AWS metadata and STS API calls are slow #873

joeduffy · 2020-02-11T16:28:29Z

During the configuration of the AWS provider, it calls into multiple AWS APIs to check various endpoints and identity metadata. Times vary quite a bit depending on the speed of your network, however it's not uncommon for these to add up to 10-15 seconds of lag before an update even begins running.

Here are the specific calls:

Note that you can set config variables to skip this logic:

pulumi config set aws:skipCredentialsValidation true
pulumi config set aws:skipMetadataApiCheck true
pulumi config set aws:skipRequestingAccountId true

For some reason, the provider seems to call these APIs twice, one of which ignores the config. @lukehoban posited that this could be due to the way we do a prepass over configuration to validate and check for defaults. If so, that seems like it's a bug that we do it without having first applied the configuration.

Note also that you can set AWS_METADATA_TIMEOUT=0 which shortens the timeouts of the AWS metadata API calls and does have a small noticeable effect.

I don't know precisely what to do here, but we could consider setting our own defaults differently than the underlying Terraform provider. I don't know enough about what those APIs are doing -- it appears, for instance, that the metadata API check is determining whether the update is happening from within an AWS data center (though why the code needs to know that, I'm not quite sure).

The text was updated successfully, but these errors were encountered:

uLan08 · 2020-02-12T14:37:08Z

I encountered an issue somewhat related to this. I was trying to spin up the basic example from pulumi new aws-javascript but pulumi up was just hanging indefinitely. The most I waited was probably 5 mins.
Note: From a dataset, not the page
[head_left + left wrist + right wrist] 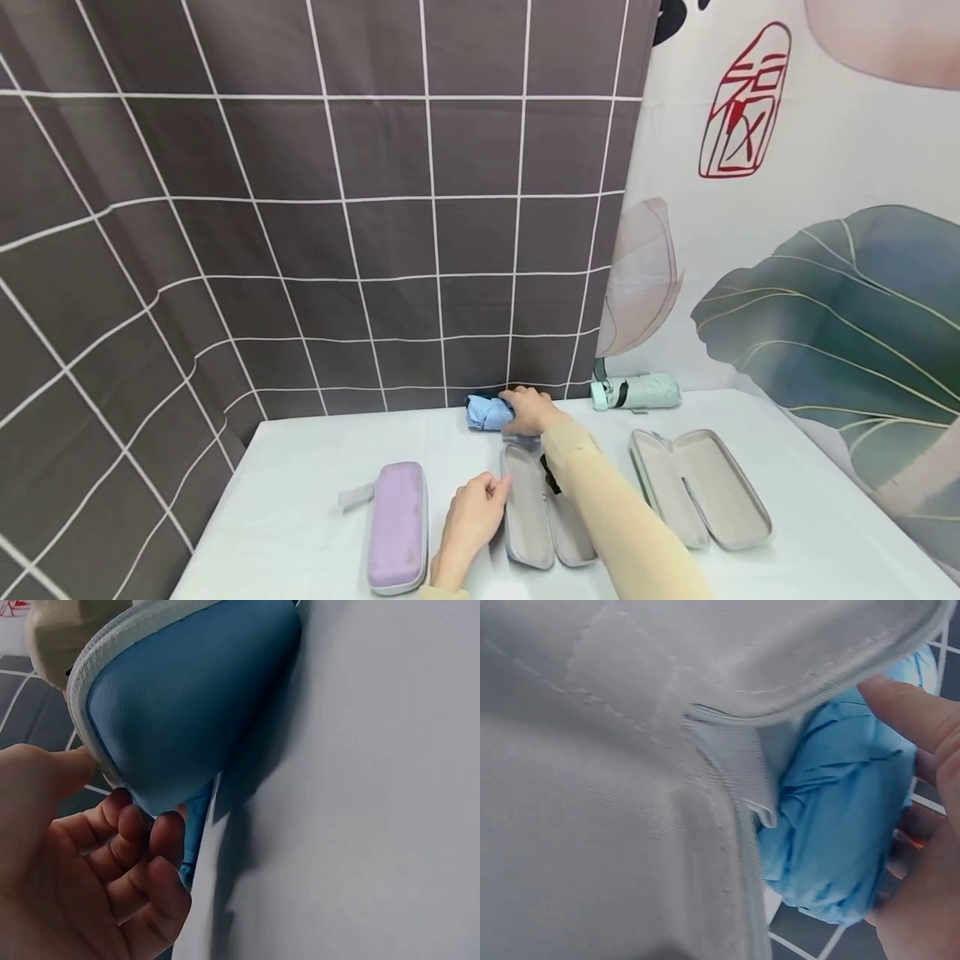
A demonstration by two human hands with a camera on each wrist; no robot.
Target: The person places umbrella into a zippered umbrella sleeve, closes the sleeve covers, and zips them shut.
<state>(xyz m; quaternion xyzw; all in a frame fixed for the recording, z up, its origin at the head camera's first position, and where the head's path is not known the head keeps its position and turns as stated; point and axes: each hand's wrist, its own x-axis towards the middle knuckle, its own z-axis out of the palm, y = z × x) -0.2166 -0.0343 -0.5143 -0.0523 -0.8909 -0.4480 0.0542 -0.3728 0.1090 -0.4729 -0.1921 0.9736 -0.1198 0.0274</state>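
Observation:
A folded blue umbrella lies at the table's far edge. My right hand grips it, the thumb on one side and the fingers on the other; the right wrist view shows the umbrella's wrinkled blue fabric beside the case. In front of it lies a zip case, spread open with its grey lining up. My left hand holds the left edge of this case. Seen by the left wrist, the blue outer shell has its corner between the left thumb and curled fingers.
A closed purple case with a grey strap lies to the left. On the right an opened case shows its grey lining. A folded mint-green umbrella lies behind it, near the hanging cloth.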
Setting pulumi config set aws:skipCredentialsValidation true fixed it for me,

Here are some of my environment info in case you need them.

▶ node -v
v10.16.3

▶ pulumi version
v1.10.1

"@pulumi/pulumi": "^1.0.0",
"@pulumi/aws": "^1.0.0",
"@pulumi/awsx": "^0.18.10"


config:
  aws:profile: foo
  aws:region: ap-southeast-1
  pulumi:template: aws-javascript

It was stuck at

▶ pulumi up --logtostderr -v=9 2> out.txt
Previewing update (dev):
     Type                 Name             Plan        
     pulumi:pulumi:Stack  pulumi-demo-dev  create..

Last entries from logs:

I0212 22:33:41.285702   73852 eventsink.go:60] AWS Auth provider used: "SharedCredentialsProvider"
I0212 22:33:41.285742   73852 eventsink.go:63] eventSink::Debug(<{%reset%}>AWS Auth provider used: "SharedCredentialsProvider"<{%reset%}>)
I0212 22:33:41.288928   73852 eventsink.go:60] Trying to get account information via sts:GetCallerIdentity
I0212 22:33:41.288964   73852 eventsink.go:63] eventSink::Debug(<{%reset%}>Trying to get account information via sts:GetCallerIdentity<{%reset%}>)
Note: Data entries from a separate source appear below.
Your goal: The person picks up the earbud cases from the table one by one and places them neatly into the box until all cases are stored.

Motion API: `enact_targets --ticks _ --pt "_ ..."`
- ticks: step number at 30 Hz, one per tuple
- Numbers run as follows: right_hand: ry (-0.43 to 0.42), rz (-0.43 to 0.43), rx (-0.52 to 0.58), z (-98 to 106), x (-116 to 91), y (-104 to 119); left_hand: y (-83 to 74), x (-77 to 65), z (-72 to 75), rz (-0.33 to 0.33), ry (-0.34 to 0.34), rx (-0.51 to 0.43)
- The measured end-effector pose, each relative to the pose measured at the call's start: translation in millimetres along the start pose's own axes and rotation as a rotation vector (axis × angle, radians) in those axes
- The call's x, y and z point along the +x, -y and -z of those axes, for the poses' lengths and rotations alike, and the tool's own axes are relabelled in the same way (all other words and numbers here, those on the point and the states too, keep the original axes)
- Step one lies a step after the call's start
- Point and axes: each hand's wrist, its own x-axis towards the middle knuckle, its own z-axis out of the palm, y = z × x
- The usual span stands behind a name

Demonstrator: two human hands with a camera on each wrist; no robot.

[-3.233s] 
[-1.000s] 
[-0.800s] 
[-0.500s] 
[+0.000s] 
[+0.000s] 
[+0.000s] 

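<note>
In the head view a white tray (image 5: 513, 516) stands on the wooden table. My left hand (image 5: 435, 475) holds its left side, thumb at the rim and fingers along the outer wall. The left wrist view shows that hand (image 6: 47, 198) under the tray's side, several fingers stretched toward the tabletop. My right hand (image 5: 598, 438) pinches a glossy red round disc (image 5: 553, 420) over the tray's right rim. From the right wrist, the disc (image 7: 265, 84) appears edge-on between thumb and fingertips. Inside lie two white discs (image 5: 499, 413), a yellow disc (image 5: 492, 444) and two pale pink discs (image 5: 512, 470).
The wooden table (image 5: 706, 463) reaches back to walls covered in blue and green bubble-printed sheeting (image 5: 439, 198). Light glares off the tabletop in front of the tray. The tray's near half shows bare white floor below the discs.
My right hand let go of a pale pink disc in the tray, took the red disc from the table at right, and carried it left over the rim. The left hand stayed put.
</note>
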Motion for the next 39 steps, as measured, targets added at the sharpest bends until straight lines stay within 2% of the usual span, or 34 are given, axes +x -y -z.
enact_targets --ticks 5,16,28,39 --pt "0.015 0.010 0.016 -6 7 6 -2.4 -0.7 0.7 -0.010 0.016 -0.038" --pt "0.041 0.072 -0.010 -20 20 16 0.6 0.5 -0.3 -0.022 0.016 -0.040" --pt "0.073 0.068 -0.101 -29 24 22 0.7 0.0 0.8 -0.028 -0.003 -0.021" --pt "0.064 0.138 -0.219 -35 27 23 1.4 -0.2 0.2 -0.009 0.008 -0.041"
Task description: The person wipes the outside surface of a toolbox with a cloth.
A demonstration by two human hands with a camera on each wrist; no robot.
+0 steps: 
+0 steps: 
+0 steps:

joeduffy · 2020-02-12T16:15:45Z

Interesting, @stack72 is @uLan08's issue the same as #814? And pulumi/pulumi#3604?

joeduffy · 2020-02-12T16:17:19Z

Assigning to @pgavlin during M32 to triage as part of the overall performance push. On slow networks, this is by far the dominant performance issue (when deploying to AWS), as far as I can tell.

pgavlin · 2020-02-12T17:18:02Z

I'm already full up for M32--@leezen I'm going to bounce this to you and we can figure out where to put it.
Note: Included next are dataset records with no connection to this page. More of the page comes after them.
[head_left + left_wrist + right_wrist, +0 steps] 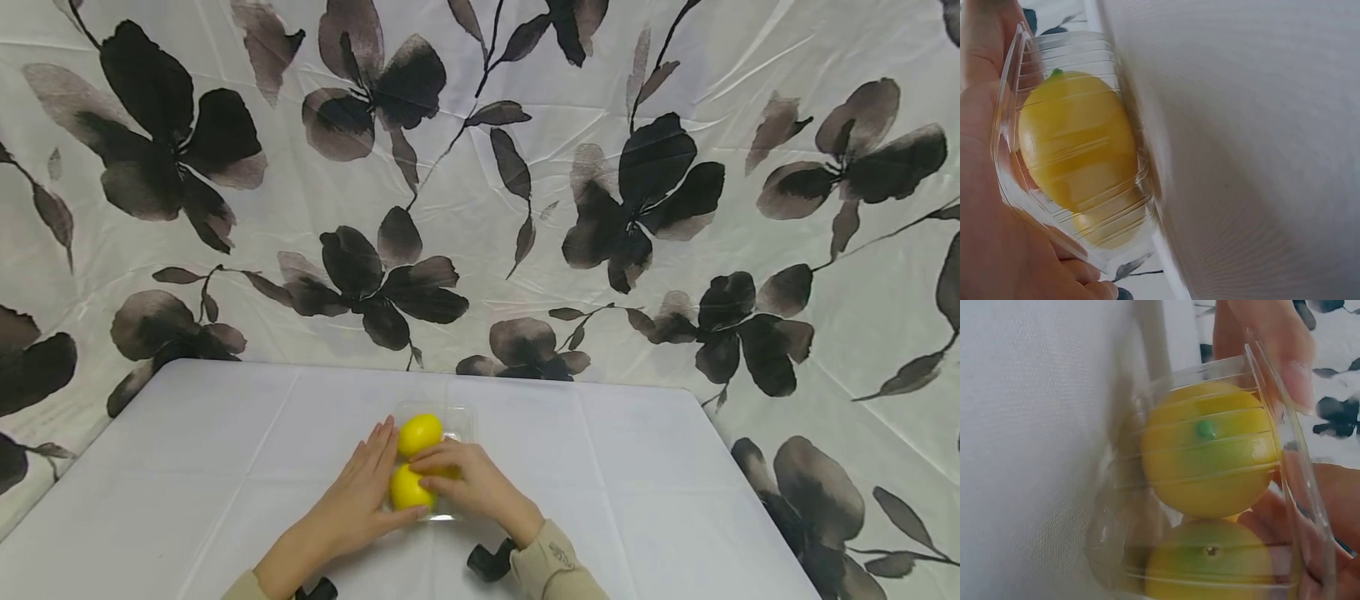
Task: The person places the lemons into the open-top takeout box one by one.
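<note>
A clear plastic box (463,414) on the table holds yellow lemons. One lemon (420,434) lies at its far side and another lemon (409,489) nearer me. My left hand (362,492) lies along the box's left side with fingers straight, thumb by the near edge. Over the right part of the box, my right hand (480,479) grips a third lemon (448,472), mostly covered by its curled fingers. Through the ribbed wall, the right wrist view shows a lemon (1210,456) with a green stem end; the left wrist view shows a lemon (1079,137) too.
A white cloth covers the table (660,492). Behind it hangs a pale curtain (525,192) with dark printed flowers. Black wrist-worn devices (491,562) sit under the wrists, by the beige sleeves (558,567).
</note>
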Demonstrator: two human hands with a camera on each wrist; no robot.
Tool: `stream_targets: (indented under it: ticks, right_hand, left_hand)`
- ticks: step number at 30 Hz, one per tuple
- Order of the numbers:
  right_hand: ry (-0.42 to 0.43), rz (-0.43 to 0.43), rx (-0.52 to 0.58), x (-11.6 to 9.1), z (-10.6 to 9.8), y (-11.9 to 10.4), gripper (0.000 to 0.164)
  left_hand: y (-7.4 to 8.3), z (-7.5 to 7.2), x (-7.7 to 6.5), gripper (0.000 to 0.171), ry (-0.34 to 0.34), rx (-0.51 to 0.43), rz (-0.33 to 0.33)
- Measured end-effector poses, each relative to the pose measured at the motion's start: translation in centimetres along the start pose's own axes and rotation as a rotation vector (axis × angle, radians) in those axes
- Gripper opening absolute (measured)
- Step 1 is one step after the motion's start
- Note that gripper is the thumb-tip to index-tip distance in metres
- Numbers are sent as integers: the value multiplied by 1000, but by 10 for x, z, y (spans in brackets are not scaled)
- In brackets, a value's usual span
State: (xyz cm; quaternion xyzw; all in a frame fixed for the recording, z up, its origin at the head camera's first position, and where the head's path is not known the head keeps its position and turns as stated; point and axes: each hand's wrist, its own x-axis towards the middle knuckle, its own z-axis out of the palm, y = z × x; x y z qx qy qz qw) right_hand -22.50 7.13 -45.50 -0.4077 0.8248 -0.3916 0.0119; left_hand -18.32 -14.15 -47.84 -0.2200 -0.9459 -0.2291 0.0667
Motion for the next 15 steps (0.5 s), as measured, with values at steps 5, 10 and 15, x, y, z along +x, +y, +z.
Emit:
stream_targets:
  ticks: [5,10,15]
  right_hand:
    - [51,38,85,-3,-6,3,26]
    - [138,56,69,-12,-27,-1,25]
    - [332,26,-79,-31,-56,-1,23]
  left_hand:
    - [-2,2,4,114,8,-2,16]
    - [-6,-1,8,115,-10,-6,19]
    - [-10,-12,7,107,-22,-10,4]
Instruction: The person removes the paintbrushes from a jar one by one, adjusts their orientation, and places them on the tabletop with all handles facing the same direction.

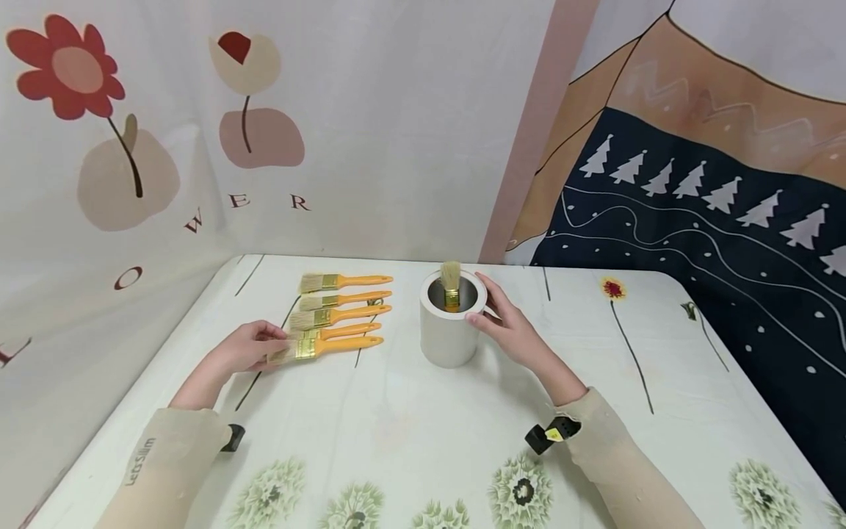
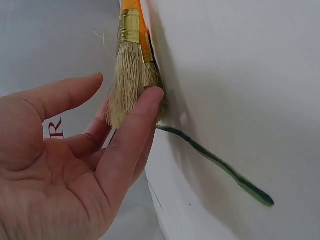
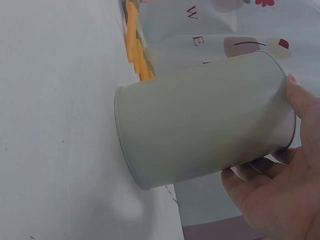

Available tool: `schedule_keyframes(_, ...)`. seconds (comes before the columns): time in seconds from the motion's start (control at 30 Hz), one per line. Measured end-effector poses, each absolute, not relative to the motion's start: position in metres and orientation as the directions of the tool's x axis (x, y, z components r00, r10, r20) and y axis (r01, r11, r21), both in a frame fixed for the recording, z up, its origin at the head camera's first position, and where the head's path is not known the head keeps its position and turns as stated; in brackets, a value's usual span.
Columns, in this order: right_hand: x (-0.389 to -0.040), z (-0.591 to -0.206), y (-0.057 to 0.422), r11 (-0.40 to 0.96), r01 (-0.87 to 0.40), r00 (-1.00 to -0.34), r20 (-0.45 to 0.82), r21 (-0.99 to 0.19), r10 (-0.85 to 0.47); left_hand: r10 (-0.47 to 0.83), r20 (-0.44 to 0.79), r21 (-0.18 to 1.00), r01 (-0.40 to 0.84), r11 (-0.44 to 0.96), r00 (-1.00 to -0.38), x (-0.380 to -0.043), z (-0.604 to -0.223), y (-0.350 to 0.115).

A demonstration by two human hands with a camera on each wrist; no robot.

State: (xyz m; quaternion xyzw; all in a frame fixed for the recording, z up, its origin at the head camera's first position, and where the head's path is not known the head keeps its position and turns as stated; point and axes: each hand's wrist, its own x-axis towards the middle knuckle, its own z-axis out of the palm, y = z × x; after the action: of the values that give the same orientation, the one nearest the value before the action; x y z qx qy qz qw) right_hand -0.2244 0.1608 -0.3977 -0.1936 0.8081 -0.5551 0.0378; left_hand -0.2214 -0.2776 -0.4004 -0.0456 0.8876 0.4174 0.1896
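My left hand (image 1: 250, 347) is at the bristle end of the nearest paintbrush (image 1: 346, 344), at the left of the table. In the left wrist view its fingers touch the bristles (image 2: 126, 80), and the thumb stands apart from them. That brush overlaps another paintbrush (image 2: 146, 47) with an orange handle. My right hand (image 1: 505, 323) holds a white canister (image 1: 448, 342) by its upper side, thumb and fingers around the rim. One paintbrush (image 1: 451, 279) stands in the canister, bristles up; its lower handle is hidden inside.
Several more paintbrushes (image 1: 346, 281) lie in a column left of the canister, handles pointing right. A white cloth with printed flowers covers the table (image 1: 423, 441). Printed curtains (image 1: 396, 132) hang behind the table's far edge.
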Motion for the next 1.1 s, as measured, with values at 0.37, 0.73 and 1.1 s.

lukehoban · 2020-02-26T01:40:07Z

The commentary in pulumi/pulumi#3671 (comment) is really mostly about the specific issue tracked here. Copying below as well:

A few more observations looking at some detailed logs of the initialization sequence:

On first ever update of a stack, we Configure the AWS provider once for preview and once for update. On every future update, we Configure the AWS provider twice for preview and once for update (!).
During the Configure for AWS we hit the EC2 metadata endpoint twice (once due to our own PreConfigureCallback, the other part of the upstream provider Configure). Despite being set to timeout after 100ms, each call reliably takes 1-1.5s.
After those two calls, we then call sts/GetCallerIdentity twice (the upstream provider just happens to do this by default) and ec2/DescribeAccountAttributes once - each call taking .5-1s.

Total of above is that Configure takes 3.5-6s. And we call it twice during preview.

lukehoban · 2020-02-26T16:37:07Z

Given the above - I see a few things we could consider changing:

Removing the second Configure we do during a preview. This should be unnecessary. Would save 3.5-6s during preview.
Changing our defaults on skipCredentialsValidation (the source of the second GetCallerIdentity call which would save 0.5-1s) and skipMetadataApiCheck (the source of the two EC2 metadata calls which would save 2-3s).
Avoiding doing our PreConfigureCallback check (and accepting worse error messages - or string matching error messages to overwrite them) which wouldn't help much if we also did (2) above, but if we didn't do it, would save 1-1.5s.

I don't love changing our defaults on these things. It will no doubt lead to confusion in less common cases if we do. But it does feel like defaults that don't penalize 100% of usage in favor of relatively corner case needs are sensible?

Thoughts?

stack72 · 2020-02-26T16:39:34Z

@lukehoban FWIW, there are well known people in the Terraform ecosystem that set these defaults to be different by default as it's known to be slow upstream as well

I would suggest we set these and just document that it's the case

shousper · 2021-01-05T00:46:51Z

Seeing as this issue is coming up on nearly 12 months, would it be worth considering some action on pulumi's side? I'm running into this issue pretty frequently myself with a fairly basic (standard?) cross-account setup using assume role everywhere with AWS profiles.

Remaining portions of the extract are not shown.